AG Kaul Celebrates Sexual Assault Kit Reform Legislation Becoming Law
New law to help prevent a future backlog of sexual assault kits in Wisconsin
MADISON, Wis. – Attorney General Josh Kaul today joined Governor Tony Evers, legislators, law enforcement, victim service providers, and survivors for the signing of legislation designed to prevent a future backlog of untested sexual assault kits. The Attorney General’s Sexual Assault Response Team (AG SART) played a key role in developing this legislation, which seeks to ensure that sexual assault kits in Wisconsin are collected and sent to the Wisconsin State Crime Labs in an efficient and expedient manner.
“As I said when we announced this bill in April of 2019, this legislation sends a clear message: Wisconsin must never have another backlog of untested sexual assault kits,” said Attorney General Kaul. “I’m proud that we were able to bring folks together across the aisle to enact this important public safety legislation that will help get justice for survivors and help put violent criminals behind bars. Thank you to the survivors, law enforcement officers, victim service providers, prosecutors, sexual assault nurse examiners, victim advocates, and many people at DOJ who committed countless hours to developing and advocating for this legislation. Wisconsin will be safer because this bill has become law.”
Prior to this legislation, there was no clear statutory procedure for the collection and processing of sexual assault kits.
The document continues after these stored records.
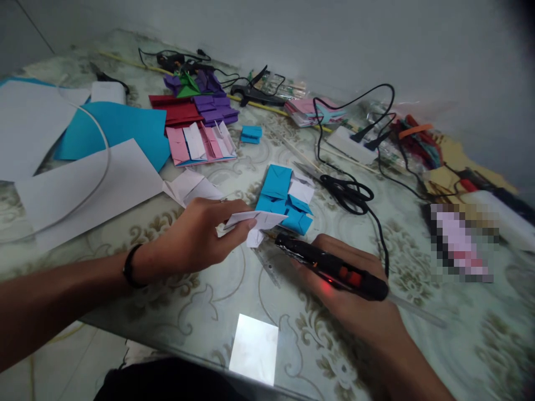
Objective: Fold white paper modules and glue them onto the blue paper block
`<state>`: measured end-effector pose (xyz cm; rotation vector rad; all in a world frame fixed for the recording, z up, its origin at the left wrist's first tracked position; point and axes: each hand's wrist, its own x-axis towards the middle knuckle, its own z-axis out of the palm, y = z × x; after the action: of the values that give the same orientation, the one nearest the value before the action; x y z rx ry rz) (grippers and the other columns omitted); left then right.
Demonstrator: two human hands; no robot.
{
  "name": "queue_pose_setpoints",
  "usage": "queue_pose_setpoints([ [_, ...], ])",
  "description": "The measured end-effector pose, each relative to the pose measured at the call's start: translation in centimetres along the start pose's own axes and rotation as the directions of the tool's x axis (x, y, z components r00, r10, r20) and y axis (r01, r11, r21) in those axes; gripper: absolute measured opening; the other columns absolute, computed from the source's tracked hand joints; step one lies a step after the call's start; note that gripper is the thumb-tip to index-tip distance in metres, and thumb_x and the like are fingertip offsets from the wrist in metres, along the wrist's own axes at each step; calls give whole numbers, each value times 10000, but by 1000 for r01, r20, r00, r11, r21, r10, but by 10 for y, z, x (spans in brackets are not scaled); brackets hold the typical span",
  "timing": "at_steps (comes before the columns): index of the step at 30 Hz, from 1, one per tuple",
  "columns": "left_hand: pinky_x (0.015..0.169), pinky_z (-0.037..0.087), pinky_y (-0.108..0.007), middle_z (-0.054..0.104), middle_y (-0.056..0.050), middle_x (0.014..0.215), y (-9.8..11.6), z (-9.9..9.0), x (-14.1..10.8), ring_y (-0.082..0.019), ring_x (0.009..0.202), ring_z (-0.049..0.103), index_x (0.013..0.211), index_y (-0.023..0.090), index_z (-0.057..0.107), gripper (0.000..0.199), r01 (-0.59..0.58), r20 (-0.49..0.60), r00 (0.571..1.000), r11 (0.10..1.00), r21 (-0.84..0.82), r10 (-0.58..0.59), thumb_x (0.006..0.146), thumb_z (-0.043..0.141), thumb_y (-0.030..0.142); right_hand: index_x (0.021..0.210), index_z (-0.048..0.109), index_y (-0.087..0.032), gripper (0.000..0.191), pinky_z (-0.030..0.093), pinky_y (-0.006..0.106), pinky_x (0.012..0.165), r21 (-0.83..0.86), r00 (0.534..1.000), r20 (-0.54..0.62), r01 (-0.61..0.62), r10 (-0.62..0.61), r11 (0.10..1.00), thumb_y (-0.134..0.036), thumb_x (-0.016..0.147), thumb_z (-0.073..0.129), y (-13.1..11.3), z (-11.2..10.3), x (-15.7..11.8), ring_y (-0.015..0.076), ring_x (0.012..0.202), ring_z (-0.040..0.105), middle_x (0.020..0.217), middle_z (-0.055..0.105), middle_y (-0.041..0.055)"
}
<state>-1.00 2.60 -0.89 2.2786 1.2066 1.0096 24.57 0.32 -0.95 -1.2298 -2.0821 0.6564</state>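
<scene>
Between the thumb and fingers of my left hand (pixel 204 231) is a folded white paper piece (pixel 257 219). My right hand (pixel 355 301) is wrapped round a black glue gun (pixel 330 267) with a red light glowing on its side. A clear glue stick (pixel 420 310) sticks out of its back end. The gun's nozzle points left, right by the white paper; I cannot tell whether they touch. Just behind lie folded blue paper pieces (pixel 275 186), with a folded white piece (pixel 301 189) among them.
Black-handled scissors (pixel 346 192) lie right of the blue pieces. Behind are folded pink and white papers (pixel 203 143), purple papers (pixel 215 108) and a small blue piece (pixel 251 134). Large blue sheets (pixel 121 128) and white sheets (pixel 92 189) cover the left. A white power strip (pixel 351 145) carries black cords.
</scene>
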Motion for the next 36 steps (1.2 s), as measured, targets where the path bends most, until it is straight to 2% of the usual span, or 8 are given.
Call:
queue_pose_setpoints([
  [8,498,308,-209,519,78,586,0,1,1,-68,488,433,767,178,629,197,15,-7,1000,1000,1,-15,963,616,175,628,417,-234,383,296,273,461,-8,1000,-3,-4,4,1000,-194,898,686,-1,-2,1,116,487,405,589,409,-55],
  [17,508,304,-222,506,70,585,-2,1,0,-76,503,430,734,177,605,239,21,-15,1000,999,36,-21,971,599,214,629,409,-229,372,293,264,467,-14,1000,-6,-25,25,1000,-183,877,683,1,-4,0,107,492,399,591,404,-65],
  [36,549,322,-215,521,73,617,-2,1,-1,-66,541,448,744,169,600,238,38,-29,999,999,-4,-38,980,593,191,622,377,-237,367,293,261,469,-72,997,6,-71,71,995,-225,881,637,0,-6,0,106,490,384,583,383,-63],
])
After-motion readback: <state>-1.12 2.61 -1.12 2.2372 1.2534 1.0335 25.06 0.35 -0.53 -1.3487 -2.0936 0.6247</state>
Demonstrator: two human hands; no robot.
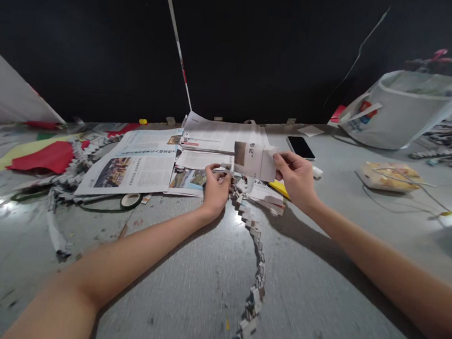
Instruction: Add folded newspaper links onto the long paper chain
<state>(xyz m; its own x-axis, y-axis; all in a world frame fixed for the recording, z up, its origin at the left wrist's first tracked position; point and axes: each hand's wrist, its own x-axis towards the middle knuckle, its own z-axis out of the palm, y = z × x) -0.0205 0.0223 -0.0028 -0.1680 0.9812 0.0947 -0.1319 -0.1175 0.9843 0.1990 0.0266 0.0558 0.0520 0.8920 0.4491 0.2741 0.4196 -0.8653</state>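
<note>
On the bench (198, 295): one left hand (216, 190) pinching one paper chain (255, 257), grip closed; one right hand (297, 177) gripping one folded paper strip (254, 160); one phone (300, 147) lying nearby.

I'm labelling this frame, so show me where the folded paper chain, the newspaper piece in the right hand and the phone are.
Folded paper chain (256, 257): head view, middle of its run across the table.
Newspaper piece (253, 160): head view, centre of its printed face.
Phone (300, 147): head view, centre of its dark screen.
</note>
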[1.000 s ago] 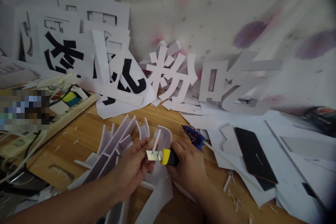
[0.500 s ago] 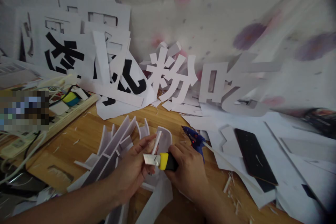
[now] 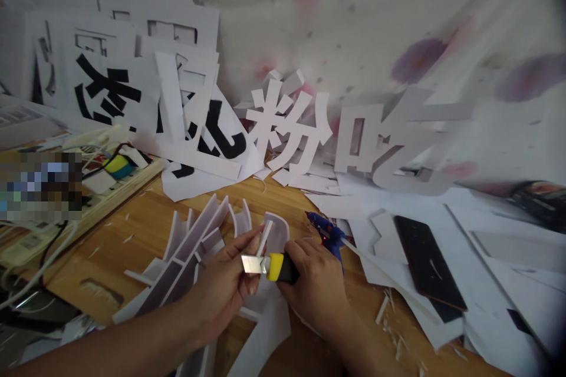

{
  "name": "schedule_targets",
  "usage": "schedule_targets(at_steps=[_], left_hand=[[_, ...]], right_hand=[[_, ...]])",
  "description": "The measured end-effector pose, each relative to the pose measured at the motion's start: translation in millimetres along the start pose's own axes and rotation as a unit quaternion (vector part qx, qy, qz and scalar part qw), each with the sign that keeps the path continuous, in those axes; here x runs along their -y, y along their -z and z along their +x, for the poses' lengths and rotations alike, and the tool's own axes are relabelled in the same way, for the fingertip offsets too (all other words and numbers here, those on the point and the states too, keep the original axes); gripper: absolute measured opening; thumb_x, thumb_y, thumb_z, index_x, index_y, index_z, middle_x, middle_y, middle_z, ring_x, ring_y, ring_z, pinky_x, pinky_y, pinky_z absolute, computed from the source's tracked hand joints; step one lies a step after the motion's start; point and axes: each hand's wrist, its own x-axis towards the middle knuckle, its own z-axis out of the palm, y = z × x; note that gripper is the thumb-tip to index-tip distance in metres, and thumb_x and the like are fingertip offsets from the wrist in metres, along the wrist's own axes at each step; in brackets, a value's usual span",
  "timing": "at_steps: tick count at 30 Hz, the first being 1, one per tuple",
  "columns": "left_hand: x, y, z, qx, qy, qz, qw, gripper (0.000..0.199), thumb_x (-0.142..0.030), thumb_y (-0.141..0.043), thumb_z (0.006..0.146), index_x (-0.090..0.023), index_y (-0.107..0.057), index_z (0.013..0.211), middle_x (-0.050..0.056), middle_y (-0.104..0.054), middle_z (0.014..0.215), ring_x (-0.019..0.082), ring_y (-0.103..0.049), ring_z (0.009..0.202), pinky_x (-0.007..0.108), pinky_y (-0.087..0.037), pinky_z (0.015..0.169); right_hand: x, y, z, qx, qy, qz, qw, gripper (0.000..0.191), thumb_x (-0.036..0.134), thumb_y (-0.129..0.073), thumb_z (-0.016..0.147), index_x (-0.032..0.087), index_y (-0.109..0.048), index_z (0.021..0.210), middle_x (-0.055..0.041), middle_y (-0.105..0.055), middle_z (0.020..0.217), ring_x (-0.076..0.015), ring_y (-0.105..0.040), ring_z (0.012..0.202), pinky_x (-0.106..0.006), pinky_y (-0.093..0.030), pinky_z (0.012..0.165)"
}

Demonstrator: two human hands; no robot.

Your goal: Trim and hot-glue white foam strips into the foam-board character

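My right hand (image 3: 316, 283) is wrapped round the black and yellow handle of a utility knife (image 3: 276, 267), its short blade pointing left. Between the fingers of my left hand (image 3: 227, 280) is a thin white strip (image 3: 265, 237), held upright just behind the blade. Whether the blade touches the strip I cannot tell. Beneath both hands lies a white letter form with raised side walls (image 3: 186, 265), partly covered by my left hand and forearm. A blue glue gun (image 3: 326, 231) with a small red light rests right of my right hand.
White cut-out characters (image 3: 292, 129) lean against the flowered cloth behind. A black phone-like slab (image 3: 428, 262) lies on white sheets at right. Cables and a power strip (image 3: 119, 200) are at left. Scraps litter the wooden table (image 3: 145, 212).
The knife blade has tipped slightly and catches more light. Both hands stay in nearly the same place, still holding the knife and the white strip.
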Motion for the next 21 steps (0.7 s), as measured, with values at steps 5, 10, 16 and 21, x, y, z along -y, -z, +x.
schedule_targets(at_steps=[5,10,16,21], left_hand=[[-2.8,-1.7,-2.0,-0.011,0.002,-0.007,1.000,0.024,-0.006,-0.067,0.066,-0.016,-0.072,0.087,-0.005,-0.050,0.060,0.002,-0.037,0.042,0.012,-0.035,0.038],[-1.9,0.6,-1.2,0.000,-0.003,-0.013,1.000,0.028,-0.005,-0.066,0.063,-0.016,-0.073,0.088,-0.005,-0.049,0.060,0.002,-0.037,0.043,0.012,-0.032,0.037],[-1.6,2.8,-0.5,0.009,-0.006,-0.010,1.000,0.030,-0.003,-0.065,0.064,-0.016,-0.072,0.090,-0.004,-0.052,0.066,0.001,-0.036,0.045,0.012,-0.032,0.039],[-2.4,5.2,-1.6,0.024,-0.003,-0.015,1.000,0.027,-0.012,-0.075,0.062,-0.016,-0.073,0.089,-0.006,-0.046,0.050,0.002,-0.035,0.043,0.012,-0.029,0.038]], right_hand=[[-0.8,-0.5,-0.2,-0.006,-0.007,-0.004,1.000,0.011,0.015,-0.059,0.059,0.022,-0.052,0.065,-0.0008,-0.064,0.067,-0.0180,-0.054,0.064,-0.028,-0.030,0.059],[-0.8,-1.8,-0.5,-0.013,-0.007,-0.008,1.000,0.010,0.015,-0.058,0.060,0.021,-0.052,0.064,-0.0002,-0.063,0.065,-0.0174,-0.054,0.062,-0.028,-0.029,0.058],[-2.1,-3.0,0.3,-0.020,-0.012,0.000,1.000,0.009,0.016,-0.058,0.060,0.021,-0.054,0.066,-0.0003,-0.062,0.066,-0.0182,-0.055,0.065,-0.027,-0.029,0.059],[-7.5,-2.1,1.5,-0.027,-0.030,0.002,0.999,0.008,0.016,-0.057,0.061,0.021,-0.052,0.065,-0.0004,-0.061,0.066,-0.0174,-0.055,0.064,-0.026,-0.028,0.058]])
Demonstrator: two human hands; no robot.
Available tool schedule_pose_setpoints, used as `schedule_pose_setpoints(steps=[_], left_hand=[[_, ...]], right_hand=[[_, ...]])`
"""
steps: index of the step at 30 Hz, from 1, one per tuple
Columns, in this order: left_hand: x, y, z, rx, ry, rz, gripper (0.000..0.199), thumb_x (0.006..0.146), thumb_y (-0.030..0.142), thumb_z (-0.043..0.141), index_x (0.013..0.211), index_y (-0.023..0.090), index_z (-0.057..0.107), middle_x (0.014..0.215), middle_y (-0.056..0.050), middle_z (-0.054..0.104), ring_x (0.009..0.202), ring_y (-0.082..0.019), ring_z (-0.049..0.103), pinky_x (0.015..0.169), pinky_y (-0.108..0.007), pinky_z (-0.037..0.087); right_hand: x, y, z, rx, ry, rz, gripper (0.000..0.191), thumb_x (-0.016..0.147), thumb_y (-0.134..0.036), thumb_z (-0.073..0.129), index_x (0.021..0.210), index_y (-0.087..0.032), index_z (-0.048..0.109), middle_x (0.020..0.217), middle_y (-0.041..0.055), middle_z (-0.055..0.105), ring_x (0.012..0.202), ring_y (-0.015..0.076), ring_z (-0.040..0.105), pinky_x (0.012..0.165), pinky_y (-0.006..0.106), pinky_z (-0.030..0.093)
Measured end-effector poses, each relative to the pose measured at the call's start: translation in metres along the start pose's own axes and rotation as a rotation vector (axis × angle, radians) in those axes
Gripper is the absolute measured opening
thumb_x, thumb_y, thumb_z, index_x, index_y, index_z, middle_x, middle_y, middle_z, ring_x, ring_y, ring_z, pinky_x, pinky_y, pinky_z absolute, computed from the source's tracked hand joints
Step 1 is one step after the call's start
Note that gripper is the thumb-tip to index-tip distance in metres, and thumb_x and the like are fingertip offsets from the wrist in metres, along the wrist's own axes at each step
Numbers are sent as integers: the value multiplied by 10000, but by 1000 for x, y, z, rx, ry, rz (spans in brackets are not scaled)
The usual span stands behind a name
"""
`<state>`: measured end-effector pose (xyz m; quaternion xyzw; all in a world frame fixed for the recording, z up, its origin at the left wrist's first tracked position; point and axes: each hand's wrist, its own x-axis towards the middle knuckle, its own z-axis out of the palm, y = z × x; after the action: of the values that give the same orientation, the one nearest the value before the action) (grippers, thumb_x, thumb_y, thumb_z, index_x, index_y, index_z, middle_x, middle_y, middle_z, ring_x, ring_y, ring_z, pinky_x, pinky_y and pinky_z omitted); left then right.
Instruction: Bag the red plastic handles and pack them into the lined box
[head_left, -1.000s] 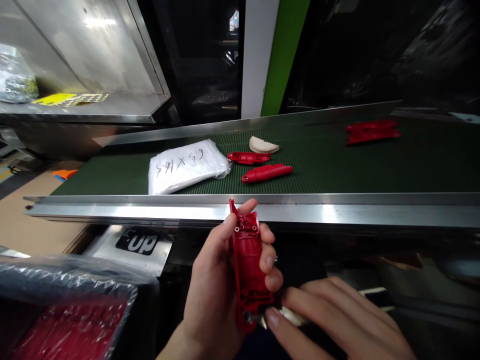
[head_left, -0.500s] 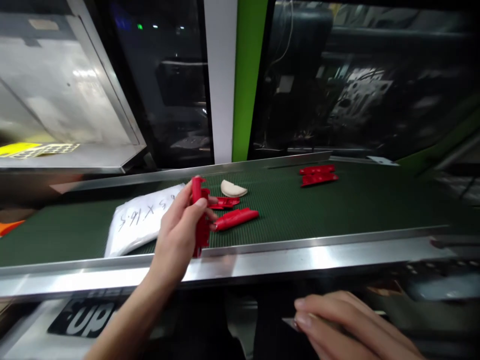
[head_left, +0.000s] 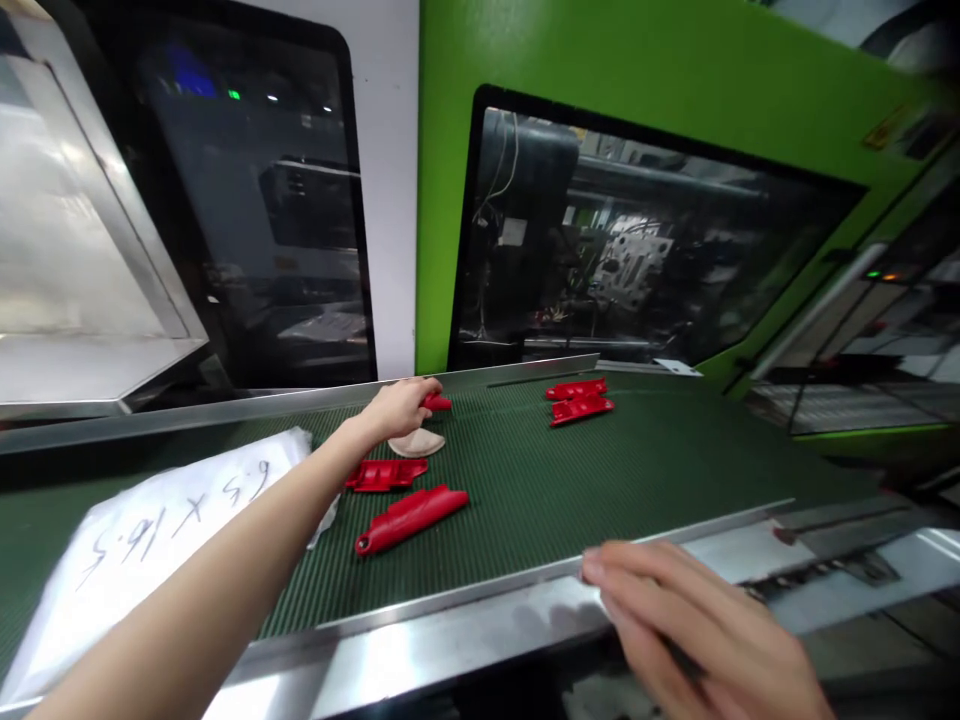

This lack of a standard process contributed to thousands of kits not being submitted to the state crime laboratory for testing until recent state and national efforts. This new law creates procedures that will prevent a backlog in the future.
With these changes, when a health care professional collects sexual assault evidence, a victim will have the choice to report to law enforcement or not. If the victim chooses not to report to law enforcement, the health care professional will send the kit to the state crime laboratories for storage within 72 hours. The crime lab will then store the kit for up to 10 years, or until the victim decides to report to law enforcement. This feature of the bill provides the sexual assault survivor with options in the event they change their mind about reporting.
If a victim does choose to report to law enforcement, the health care professional will notify law enforcement within 24 hours after collecting the sexual assault kit. The law enforcement agency then has 72 hours to collect the kit from the health care professional, and then 14 days to send the kit to the state crime laboratories for analysis.
The bill also provides for the Wisconsin Department of Justice (DOJ) to collect valuable information on sexual assault kits to better inform future evidence-based analysis and policy making.
This legislation was originally introduced in May of 2019. Although the bill passed the state Senate, it did not receive a hearing in the state Assembly in the 2019-2020 legislative session despite Attorney General Kaul and many others publicly calling for passage. The bill, Senate Bill 71, was again introduced in the 2021 legislative session and passed both the Senate and Assembly on a voice vote.